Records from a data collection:
* * *

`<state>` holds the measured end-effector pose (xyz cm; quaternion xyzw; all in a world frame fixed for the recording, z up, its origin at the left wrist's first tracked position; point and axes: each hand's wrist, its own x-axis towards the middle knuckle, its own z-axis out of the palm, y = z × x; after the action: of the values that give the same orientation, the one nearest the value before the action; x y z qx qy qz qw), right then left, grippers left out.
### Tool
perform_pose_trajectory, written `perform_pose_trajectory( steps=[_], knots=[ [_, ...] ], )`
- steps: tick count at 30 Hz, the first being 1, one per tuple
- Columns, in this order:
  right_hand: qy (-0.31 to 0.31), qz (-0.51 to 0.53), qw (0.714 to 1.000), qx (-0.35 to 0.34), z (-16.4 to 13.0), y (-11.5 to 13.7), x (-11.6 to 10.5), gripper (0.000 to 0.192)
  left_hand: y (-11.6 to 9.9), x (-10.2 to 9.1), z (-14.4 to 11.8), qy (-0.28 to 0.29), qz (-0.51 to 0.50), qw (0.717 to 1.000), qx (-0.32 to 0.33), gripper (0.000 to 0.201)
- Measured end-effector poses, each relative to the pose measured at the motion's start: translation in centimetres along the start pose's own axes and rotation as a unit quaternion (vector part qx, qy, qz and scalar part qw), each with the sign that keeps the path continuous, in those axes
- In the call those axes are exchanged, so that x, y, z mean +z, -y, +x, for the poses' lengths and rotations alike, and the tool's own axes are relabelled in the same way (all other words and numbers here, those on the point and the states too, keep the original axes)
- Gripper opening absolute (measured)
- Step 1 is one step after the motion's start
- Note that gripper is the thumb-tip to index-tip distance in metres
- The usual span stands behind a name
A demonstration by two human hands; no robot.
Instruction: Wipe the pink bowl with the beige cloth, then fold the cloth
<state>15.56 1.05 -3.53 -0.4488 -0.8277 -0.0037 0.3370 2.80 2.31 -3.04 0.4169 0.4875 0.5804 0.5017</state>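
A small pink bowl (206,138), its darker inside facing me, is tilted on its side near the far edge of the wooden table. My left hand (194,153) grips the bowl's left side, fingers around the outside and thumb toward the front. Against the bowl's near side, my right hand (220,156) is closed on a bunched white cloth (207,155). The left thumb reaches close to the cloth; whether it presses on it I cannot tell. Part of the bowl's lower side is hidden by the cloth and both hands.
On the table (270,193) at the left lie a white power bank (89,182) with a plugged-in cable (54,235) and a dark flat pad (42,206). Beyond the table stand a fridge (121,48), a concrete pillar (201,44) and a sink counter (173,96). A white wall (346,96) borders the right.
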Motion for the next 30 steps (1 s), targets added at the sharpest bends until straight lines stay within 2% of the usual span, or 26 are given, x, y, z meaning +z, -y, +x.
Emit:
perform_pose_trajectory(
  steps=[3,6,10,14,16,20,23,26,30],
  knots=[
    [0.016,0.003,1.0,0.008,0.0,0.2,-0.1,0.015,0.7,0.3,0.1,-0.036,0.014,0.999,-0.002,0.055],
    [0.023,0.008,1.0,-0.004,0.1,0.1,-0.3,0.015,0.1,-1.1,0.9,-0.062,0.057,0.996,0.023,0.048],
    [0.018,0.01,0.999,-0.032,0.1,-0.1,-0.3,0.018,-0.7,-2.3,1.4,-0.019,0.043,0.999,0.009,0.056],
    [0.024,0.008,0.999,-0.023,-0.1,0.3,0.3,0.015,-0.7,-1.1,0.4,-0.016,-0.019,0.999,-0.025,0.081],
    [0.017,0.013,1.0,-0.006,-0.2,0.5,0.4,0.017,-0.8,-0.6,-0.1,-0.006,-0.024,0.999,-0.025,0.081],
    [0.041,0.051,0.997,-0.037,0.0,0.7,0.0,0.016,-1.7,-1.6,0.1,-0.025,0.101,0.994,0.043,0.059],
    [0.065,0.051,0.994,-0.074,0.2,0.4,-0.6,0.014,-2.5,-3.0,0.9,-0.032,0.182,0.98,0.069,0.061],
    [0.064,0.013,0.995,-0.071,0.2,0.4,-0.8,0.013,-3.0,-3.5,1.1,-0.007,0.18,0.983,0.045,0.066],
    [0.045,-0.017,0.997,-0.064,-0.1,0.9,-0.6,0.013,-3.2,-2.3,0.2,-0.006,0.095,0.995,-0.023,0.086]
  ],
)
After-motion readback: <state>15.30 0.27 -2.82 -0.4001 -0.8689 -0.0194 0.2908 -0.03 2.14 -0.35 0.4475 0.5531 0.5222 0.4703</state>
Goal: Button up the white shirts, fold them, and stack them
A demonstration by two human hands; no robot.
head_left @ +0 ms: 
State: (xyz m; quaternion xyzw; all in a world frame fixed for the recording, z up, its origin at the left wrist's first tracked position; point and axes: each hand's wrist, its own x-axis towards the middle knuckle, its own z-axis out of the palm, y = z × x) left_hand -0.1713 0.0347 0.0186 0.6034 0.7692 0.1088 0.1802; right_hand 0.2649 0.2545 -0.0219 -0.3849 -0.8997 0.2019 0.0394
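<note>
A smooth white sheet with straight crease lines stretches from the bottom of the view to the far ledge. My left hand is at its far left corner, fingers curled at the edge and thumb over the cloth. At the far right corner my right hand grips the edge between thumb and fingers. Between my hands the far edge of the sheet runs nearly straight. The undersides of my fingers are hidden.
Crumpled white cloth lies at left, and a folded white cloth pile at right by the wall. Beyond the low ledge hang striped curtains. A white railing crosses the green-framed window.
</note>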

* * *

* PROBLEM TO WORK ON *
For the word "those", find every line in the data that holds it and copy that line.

* RESULT *
- Measured end-effector poses, each relative to the pose measured at the motion's start: translation in centimetres along the start pose's own axes and rotation as a unit quaternion (vector part qx, qy, qz and scalar part qw), each with the sign that keeps the path continuous, in those axes
- In the call those axes are exchanged, so that x, y, z mean +z, -y, +x, for the poses' lengths and rotations alike, and the tool's own axes are relabelled in the same way (all other words and numbers here, those on the point and the states too, keep the original axes)

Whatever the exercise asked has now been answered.